◆ **Working data**:
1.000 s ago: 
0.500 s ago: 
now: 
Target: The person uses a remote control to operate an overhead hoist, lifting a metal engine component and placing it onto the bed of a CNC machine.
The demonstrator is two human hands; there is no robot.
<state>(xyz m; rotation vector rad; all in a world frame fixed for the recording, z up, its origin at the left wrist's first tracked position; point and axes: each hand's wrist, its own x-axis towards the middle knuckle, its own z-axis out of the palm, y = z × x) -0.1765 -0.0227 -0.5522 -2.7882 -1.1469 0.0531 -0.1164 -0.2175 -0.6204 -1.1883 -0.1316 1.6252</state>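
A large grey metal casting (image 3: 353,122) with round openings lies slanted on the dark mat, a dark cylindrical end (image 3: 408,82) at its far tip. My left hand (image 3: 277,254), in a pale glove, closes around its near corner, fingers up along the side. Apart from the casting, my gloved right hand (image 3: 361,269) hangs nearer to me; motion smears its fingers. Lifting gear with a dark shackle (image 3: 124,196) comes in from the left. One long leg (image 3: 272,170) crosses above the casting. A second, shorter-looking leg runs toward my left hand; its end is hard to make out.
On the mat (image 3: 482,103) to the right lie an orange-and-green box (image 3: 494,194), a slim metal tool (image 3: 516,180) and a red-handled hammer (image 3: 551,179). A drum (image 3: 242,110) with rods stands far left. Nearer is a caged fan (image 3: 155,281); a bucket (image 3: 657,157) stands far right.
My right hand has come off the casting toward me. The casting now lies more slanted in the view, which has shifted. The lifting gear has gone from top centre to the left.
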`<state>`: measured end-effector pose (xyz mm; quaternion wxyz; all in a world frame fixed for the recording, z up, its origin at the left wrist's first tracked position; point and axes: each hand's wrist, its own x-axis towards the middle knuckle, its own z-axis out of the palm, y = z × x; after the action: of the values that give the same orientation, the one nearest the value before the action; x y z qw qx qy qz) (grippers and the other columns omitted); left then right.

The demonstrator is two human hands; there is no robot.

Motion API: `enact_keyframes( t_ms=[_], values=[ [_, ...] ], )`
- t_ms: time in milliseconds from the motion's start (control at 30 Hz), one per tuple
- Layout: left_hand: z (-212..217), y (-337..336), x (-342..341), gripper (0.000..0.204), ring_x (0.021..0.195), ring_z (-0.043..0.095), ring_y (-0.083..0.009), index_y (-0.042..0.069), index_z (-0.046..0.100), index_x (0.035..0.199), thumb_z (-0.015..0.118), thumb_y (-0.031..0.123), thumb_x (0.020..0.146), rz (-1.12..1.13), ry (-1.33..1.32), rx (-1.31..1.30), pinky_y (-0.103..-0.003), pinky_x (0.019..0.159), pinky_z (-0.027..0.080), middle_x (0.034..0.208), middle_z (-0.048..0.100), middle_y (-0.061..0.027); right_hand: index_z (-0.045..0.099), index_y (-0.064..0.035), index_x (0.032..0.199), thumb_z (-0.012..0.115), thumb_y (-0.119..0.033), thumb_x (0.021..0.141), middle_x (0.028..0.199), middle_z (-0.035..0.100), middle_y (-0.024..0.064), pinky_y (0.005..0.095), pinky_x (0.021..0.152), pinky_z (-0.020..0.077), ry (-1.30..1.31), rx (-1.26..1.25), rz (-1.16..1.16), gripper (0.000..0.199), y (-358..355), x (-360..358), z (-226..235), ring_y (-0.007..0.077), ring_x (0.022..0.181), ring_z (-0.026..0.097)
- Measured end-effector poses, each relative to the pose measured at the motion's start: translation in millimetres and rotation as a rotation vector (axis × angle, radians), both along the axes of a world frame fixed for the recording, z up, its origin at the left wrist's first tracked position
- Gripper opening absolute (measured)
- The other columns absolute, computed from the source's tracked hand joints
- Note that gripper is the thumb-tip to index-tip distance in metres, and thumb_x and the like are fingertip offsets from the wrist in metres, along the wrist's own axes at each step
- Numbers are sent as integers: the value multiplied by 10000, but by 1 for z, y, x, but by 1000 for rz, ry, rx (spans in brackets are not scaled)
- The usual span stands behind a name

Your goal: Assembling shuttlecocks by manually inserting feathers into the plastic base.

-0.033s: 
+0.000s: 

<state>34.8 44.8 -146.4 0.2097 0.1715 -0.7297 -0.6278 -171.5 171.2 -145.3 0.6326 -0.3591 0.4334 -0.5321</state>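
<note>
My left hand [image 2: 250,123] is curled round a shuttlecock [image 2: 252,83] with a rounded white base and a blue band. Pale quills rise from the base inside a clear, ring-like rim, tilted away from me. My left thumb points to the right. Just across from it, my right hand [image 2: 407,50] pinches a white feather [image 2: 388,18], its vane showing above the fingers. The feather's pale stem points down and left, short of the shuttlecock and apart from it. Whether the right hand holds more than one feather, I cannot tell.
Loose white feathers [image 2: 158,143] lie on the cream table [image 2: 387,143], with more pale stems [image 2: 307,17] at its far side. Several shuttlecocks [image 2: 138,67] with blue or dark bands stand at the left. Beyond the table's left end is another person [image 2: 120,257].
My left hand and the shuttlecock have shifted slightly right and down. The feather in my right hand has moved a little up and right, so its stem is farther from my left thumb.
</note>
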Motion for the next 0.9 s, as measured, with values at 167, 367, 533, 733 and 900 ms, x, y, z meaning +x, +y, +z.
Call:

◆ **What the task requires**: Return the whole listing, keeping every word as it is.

◆ **Response**:
1.000 s ago: 
0.500 s ago: 
now: 
Target: The person uses a remote control to operate an overhead hoist, lifting a metal engine component and placing it onto the bed of a CNC machine.
The demonstrator is two human hands; there is no robot.
<state>(xyz m; rotation vector rad; all in a world frame fixed for the recording, z up, its origin at the left wrist's first tracked position; point and axes: each hand's wrist, its own x-axis towards the middle knuckle, its own z-axis out of the palm, y = z × x) -0.1765 -0.0227 -0.5522 -2.7882 -1.1469 0.0531 -0.1164 -0.2175 -0.6204 -1.1883 -0.1316 1.6252</state>
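A large grey metal casting (image 3: 353,122) with round openings lies slanted on the dark mat, a dark cylindrical end (image 3: 408,82) at its far tip. My left hand (image 3: 277,254), in a pale glove, closes around its near corner, fingers up along the side. Apart from the casting, my gloved right hand (image 3: 361,269) hangs nearer to me; motion smears its fingers. Lifting gear with a dark shackle (image 3: 124,196) comes in from the left. One long leg (image 3: 272,170) crosses above the casting. A second, shorter-looking leg runs toward my left hand; its end is hard to make out.
On the mat (image 3: 482,103) to the right lie an orange-and-green box (image 3: 494,194), a slim metal tool (image 3: 516,180) and a red-handled hammer (image 3: 551,179). A drum (image 3: 242,110) with rods stands far left. Nearer is a caged fan (image 3: 155,281); a bucket (image 3: 657,157) stands far right.
My right hand has come off the casting toward me. The casting now lies more slanted in the view, which has shifted. The lifting gear has gone from top centre to the left.
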`<state>`: measured end-effector pose (xyz mm; quaternion wxyz; all in a world frame fixed for the recording, z up, its origin at the left wrist's first tracked position; point and axes: each hand's wrist, its own x-axis towards the middle knuckle, its own z-axis out of the palm, y = z × x; after the action: of the values that give the same orientation, the one nearest the value before the action; x y z qw qx qy qz) (grippers and the other columns omitted); left then right.

The demonstrator is two human hands; there is no robot.

Motion API: `enact_keyframes( t_ms=[_], values=[ [_, ...] ], )`
- t_ms: time in milliseconds from the motion's start (control at 30 Hz), one per tuple
- Layout: left_hand: z (-212..217), y (-337..336), x (-342..341), gripper (0.000..0.204), ring_x (0.021..0.195), ring_z (-0.043..0.095), ring_y (-0.083..0.009), index_y (-0.042..0.069), index_z (-0.046..0.100), index_x (0.035..0.199), thumb_z (-0.015..0.118), thumb_y (-0.031..0.123), thumb_x (0.020..0.146), rz (-1.12..1.13), ry (-1.33..1.32), rx (-1.31..1.30), pinky_y (-0.103..-0.003), pinky_x (0.019..0.159), pinky_z (-0.027..0.080), middle_x (0.034..0.208), middle_z (-0.048..0.100), middle_y (-0.061..0.027); right_hand: index_z (-0.045..0.099), index_y (-0.064..0.035), index_x (0.032..0.199), thumb_z (-0.012..0.115), thumb_y (-0.119..0.033), thumb_x (0.021..0.141), middle_x (0.028..0.199), middle_z (-0.035..0.100), middle_y (-0.024..0.064), pinky_y (0.005..0.095), pinky_x (0.021..0.152), pinky_z (-0.020..0.077), ry (-1.30..1.31), rx (-1.26..1.25), rz (-1.16..1.16), gripper (0.000..0.199), y (-358..355), x (-360..358), z (-226..235), ring_y (-0.007..0.077), ring_x (0.022..0.181), ring_z (-0.026..0.097)
- Measured end-effector poses, each relative to the pose measured at the motion's start: translation in millimetres and rotation as a rotation vector (axis × angle, radians), both along the axes of a world frame fixed for the recording, z up, its origin at the left wrist's first tracked position
- Gripper opening absolute (measured)
- The other columns absolute, computed from the source's tracked hand joints
- Note that gripper is the thumb-tip to index-tip distance in metres, and thumb_x and the like are fingertip offsets from the wrist in metres, along the wrist's own axes at each step
- Numbers are sent as integers: the value multiplied by 10000, but by 1 for z, y, x, but by 1000 for rz, ry, rx (spans in brackets are not scaled)
- The usual span stands behind a name

Your goal: Assembling shuttlecocks by manually inserting feathers into the plastic base.

-0.033s: 
+0.000s: 

<state>34.8 44.8 -146.4 0.2097 0.1715 -0.7297 -0.6278 -171.5 171.2 -145.3 0.6326 -0.3591 0.4334 -0.5321</state>
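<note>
My left hand [image 2: 250,123] is curled round a shuttlecock [image 2: 252,83] with a rounded white base and a blue band. Pale quills rise from the base inside a clear, ring-like rim, tilted away from me. My left thumb points to the right. Just across from it, my right hand [image 2: 407,50] pinches a white feather [image 2: 388,18], its vane showing above the fingers. The feather's pale stem points down and left, short of the shuttlecock and apart from it. Whether the right hand holds more than one feather, I cannot tell.
Loose white feathers [image 2: 158,143] lie on the cream table [image 2: 387,143], with more pale stems [image 2: 307,17] at its far side. Several shuttlecocks [image 2: 138,67] with blue or dark bands stand at the left. Beyond the table's left end is another person [image 2: 120,257].
My left hand and the shuttlecock have shifted slightly right and down. The feather in my right hand has moved a little up and right, so its stem is farther from my left thumb.
</note>
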Motion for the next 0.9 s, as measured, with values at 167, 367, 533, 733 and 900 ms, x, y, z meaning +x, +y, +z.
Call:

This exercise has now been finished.